▸ WORK TASK
Write out every line of the data below exactly as given.

▸ SUPPLIED INFORMATION
----

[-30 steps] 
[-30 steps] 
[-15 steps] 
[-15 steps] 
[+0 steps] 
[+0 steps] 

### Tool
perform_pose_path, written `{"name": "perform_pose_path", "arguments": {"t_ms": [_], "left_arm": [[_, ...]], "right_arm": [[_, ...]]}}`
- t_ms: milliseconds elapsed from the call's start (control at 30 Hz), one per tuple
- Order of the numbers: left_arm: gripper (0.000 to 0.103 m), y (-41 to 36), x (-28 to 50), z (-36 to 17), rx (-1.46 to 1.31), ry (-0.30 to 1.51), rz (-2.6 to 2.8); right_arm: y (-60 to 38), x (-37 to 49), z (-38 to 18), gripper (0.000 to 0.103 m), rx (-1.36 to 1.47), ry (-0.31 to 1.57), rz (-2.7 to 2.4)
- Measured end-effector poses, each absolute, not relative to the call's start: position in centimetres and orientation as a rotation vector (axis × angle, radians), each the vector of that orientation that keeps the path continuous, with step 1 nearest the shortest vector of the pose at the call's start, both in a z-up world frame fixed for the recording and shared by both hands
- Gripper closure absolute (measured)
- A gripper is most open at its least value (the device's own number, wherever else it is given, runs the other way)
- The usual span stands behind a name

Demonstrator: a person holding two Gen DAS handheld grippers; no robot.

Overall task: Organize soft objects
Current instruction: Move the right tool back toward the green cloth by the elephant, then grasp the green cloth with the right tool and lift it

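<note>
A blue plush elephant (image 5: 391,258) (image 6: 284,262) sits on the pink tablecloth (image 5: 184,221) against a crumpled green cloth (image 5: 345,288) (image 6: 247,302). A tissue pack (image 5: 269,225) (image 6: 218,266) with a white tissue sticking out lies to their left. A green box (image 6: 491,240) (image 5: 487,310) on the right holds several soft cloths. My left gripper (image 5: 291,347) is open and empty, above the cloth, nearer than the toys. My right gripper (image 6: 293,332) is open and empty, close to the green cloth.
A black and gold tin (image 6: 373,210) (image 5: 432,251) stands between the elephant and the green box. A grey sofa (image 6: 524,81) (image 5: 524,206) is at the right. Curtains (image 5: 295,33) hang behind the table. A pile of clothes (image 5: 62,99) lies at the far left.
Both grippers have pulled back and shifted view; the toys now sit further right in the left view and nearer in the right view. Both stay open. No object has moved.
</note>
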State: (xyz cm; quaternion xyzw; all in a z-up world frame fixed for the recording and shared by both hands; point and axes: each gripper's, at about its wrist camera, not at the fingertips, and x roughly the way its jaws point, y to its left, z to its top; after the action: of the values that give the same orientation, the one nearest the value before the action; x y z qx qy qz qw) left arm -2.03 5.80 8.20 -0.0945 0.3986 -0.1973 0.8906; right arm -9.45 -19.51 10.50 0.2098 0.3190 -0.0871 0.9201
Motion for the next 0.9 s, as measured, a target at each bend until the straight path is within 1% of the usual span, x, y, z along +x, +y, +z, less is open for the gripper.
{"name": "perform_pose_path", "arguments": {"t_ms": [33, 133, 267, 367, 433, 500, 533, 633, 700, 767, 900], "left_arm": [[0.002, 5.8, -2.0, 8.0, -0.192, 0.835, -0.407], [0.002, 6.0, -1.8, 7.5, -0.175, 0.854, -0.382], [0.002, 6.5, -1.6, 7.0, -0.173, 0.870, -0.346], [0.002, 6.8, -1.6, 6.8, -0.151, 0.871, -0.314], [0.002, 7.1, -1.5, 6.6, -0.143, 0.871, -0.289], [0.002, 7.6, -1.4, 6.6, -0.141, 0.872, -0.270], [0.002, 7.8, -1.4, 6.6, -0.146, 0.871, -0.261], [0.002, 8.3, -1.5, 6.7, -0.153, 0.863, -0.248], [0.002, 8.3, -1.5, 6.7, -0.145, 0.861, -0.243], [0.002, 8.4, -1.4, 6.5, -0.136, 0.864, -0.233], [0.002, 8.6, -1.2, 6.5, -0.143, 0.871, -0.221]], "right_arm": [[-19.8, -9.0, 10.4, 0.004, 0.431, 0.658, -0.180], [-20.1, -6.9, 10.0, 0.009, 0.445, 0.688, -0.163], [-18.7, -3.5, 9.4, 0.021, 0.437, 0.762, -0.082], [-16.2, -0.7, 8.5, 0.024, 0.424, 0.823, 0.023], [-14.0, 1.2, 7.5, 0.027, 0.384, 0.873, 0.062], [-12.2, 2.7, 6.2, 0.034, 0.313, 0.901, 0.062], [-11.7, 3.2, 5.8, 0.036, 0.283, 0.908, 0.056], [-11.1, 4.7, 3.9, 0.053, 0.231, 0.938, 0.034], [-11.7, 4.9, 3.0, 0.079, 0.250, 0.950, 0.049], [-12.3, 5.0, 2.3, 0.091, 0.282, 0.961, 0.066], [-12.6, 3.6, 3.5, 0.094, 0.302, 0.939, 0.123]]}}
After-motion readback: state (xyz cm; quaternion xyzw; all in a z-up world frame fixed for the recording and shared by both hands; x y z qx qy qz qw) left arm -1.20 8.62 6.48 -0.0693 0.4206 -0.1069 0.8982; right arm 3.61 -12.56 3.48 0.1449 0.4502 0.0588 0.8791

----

▸ ANSWER FOR THE TASK
[-30 steps] 
[-30 steps] 
[-15 steps] 
[-15 steps] 
[+0 steps] 
[+0 steps] 

### Tool
perform_pose_path, written `{"name": "perform_pose_path", "arguments": {"t_ms": [_], "left_arm": [[_, ...]], "right_arm": [[_, ...]]}}`
- t_ms: milliseconds elapsed from the call's start (control at 30 Hz), one per tuple
- Order of the numbers: left_arm: gripper (0.000 to 0.103 m), y (-41 to 36), x (-28 to 50), z (-36 to 17), rx (-1.46 to 1.31), ry (-0.30 to 1.51), rz (-2.6 to 2.8); right_arm: y (-60 to 38), x (-37 to 49), z (-38 to 18), gripper (0.000 to 0.103 m), rx (-1.36 to 1.47), ry (-0.31 to 1.57), rz (-2.7 to 2.4)
- Measured end-effector poses, each absolute, not relative to the call's start: position in centimetres and orientation as a rotation vector (axis × angle, radians), each the vector of that orientation that keeps the path continuous, with step 1 nearest the shortest vector of the pose at the call's start, both in a z-up world frame fixed for the recording and shared by both hands
- Gripper closure absolute (measured)
- A gripper is most open at its least value (the device's own number, wherever else it is given, runs the other way)
- The usual span stands behind a name

Demonstrator: a person holding two Gen DAS handheld grippers; no robot.

Overall task: Organize soft objects
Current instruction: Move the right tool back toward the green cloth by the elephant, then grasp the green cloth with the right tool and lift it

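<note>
A blue plush elephant (image 5: 391,258) (image 6: 284,262) sits on the pink tablecloth (image 5: 184,221) against a crumpled green cloth (image 5: 345,288) (image 6: 247,302). A tissue pack (image 5: 269,225) (image 6: 218,266) with a white tissue sticking out lies to their left. A green box (image 6: 491,240) (image 5: 487,310) on the right holds several soft cloths. My left gripper (image 5: 291,347) is open and empty, above the cloth, nearer than the toys. My right gripper (image 6: 293,332) is open and empty, close to the green cloth.
A black and gold tin (image 6: 373,210) (image 5: 432,251) stands between the elephant and the green box. A grey sofa (image 6: 524,81) (image 5: 524,206) is at the right. Curtains (image 5: 295,33) hang behind the table. A pile of clothes (image 5: 62,99) lies at the far left.
Both grippers have pulled back and shifted view; the toys now sit further right in the left view and nearer in the right view. Both stay open. No object has moved.
</note>
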State: (xyz cm; quaternion xyzw; all in a z-up world frame fixed for the recording and shared by both hands; point and axes: each gripper's, at about its wrist camera, not at the fingertips, and x roughly the way its jaws point, y to its left, z to its top; after the action: of the values that give the same orientation, the one nearest the value before the action; x y z qx qy qz qw) left arm -2.03 5.80 8.20 -0.0945 0.3986 -0.1973 0.8906; right arm -9.45 -19.51 10.50 0.2098 0.3190 -0.0871 0.9201
Motion for the next 0.9 s, as measured, a target at each bend until the straight path is within 1% of the usual span, x, y, z along +x, +y, +z, less is open for the gripper.
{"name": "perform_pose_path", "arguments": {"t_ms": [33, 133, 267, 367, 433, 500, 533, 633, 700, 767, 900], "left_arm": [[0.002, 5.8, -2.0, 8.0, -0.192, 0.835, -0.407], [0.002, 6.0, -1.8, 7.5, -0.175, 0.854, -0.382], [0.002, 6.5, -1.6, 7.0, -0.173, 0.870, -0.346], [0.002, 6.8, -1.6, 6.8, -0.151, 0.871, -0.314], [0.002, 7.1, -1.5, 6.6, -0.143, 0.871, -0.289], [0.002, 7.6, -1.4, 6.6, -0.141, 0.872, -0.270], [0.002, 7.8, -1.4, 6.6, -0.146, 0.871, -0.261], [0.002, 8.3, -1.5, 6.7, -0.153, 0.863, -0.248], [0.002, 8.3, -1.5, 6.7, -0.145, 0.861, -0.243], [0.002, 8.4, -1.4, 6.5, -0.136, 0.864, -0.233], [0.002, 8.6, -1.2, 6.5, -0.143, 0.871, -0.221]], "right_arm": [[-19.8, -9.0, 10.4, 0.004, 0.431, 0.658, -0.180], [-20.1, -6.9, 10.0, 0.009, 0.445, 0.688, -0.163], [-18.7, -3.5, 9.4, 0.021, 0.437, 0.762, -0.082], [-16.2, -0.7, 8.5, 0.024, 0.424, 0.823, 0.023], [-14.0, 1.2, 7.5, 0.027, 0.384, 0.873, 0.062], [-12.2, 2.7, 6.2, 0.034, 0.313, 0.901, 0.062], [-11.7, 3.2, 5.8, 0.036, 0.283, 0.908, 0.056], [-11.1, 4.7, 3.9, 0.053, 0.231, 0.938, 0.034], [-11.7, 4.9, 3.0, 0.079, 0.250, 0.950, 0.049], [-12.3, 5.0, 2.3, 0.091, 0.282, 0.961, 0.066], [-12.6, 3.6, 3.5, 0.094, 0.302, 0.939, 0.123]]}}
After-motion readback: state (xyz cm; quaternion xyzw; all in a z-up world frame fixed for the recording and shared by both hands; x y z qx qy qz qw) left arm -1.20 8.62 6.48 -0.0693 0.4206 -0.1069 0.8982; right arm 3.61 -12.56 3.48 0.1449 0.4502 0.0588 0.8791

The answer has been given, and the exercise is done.